Task Details

Submitted solutions will be unpacked and reproduced using ReproUnzip on an evaluation server (Azure Standard F32s_v2) with the following characteristics:

Processor 32 CPU x 2.7 GHz
Main Memory 64 GB
Storage 32 GB
Operating System Ubuntu 20.04.5 LTS

In particular, before running ReproUnzip, the dummy-data.bin dataset (i.e., the original input you worked on) will be replaced with the sceret evaluation dataset evaluate-data.bin, which contains 1M vectors. ( We will use a larger evaluation dataset (10M vectors) after March 10 for evaluation. )

Here is the detailed sequence of operations used for the evaluation process:

  • reprounzip docker setup <bundle> <solution>, to unpack the uploaded bundle
  • reprounzip docker upload <solution> evaluate-data.bin:dummy-data.bin to replace the input dummy dataset (dummy-data.bin) with the evaluation data (evaluate-data.bin)
  • reprounzip docker run <solution>
  • reprounzip docker download <solution> output.bin (i.e., you must produce a file names "output.bin" to store your output knng.)
  • evaluation of "output.bin"

Important Notes: Your solution will be evaluated on evaluate-data.bin, but in order to be evaluated, your submission must meet the following requirements:

  • The program must be reproduced correctly (i.e., the process must end with the creation of the "output.bin" file without errors).
  • The program must be finished within 30 min otherwise it incurs "timeout" error (i.e., the total time limit for generating knng is 30 min).
  • The output.bin must contain N x 100 neighbors and all the neighbors should be stored in uint32_t format.

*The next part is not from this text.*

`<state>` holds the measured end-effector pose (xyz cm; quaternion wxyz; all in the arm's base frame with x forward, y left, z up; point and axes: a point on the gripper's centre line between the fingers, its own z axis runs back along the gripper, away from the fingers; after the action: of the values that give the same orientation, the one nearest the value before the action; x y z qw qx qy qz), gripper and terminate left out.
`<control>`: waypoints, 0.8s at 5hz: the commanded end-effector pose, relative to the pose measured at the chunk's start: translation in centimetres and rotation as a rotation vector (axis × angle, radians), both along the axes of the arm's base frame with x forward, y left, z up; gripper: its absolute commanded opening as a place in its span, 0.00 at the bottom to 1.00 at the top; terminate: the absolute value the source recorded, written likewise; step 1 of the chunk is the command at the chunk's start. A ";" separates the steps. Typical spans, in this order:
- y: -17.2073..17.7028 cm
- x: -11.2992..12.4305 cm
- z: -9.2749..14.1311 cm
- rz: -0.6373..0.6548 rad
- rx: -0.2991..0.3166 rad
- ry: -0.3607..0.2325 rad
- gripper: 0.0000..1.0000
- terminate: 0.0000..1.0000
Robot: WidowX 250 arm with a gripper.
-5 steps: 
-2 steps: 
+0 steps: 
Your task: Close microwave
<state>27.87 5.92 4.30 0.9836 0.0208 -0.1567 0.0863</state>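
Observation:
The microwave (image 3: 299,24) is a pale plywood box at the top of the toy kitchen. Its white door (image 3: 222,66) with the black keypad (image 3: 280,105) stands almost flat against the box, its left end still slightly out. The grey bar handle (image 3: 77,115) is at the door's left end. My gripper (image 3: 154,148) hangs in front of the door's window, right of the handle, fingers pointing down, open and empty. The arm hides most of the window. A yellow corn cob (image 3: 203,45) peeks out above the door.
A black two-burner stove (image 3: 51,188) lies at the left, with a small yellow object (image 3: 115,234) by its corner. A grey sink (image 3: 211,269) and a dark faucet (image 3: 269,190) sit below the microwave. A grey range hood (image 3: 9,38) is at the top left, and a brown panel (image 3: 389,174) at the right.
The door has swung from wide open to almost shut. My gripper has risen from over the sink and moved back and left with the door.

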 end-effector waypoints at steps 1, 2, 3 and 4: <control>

Evaluation Metrics: We will compute the resulting average recall score on >=10,000 sample groundtruth vectors. The recall of one vector will be computed as follows: $$Recall = { \text{number of true top 100 nearest neighbors} \over \text{100}} $$

Unfortunately, ReproUnzip sometimes prints useful information about the occurred errors on stdout, causing its exclusion from the submission log. In case you are stuck on a technical error preventing the successful reproduction of your submission, with no useful information appearing in the log, and not even the provided ReproUnzip commands can help you to find out the cause of the error, you can send us an email, so that we can check the content of stdout in order to detect the presence of any useful information about the error.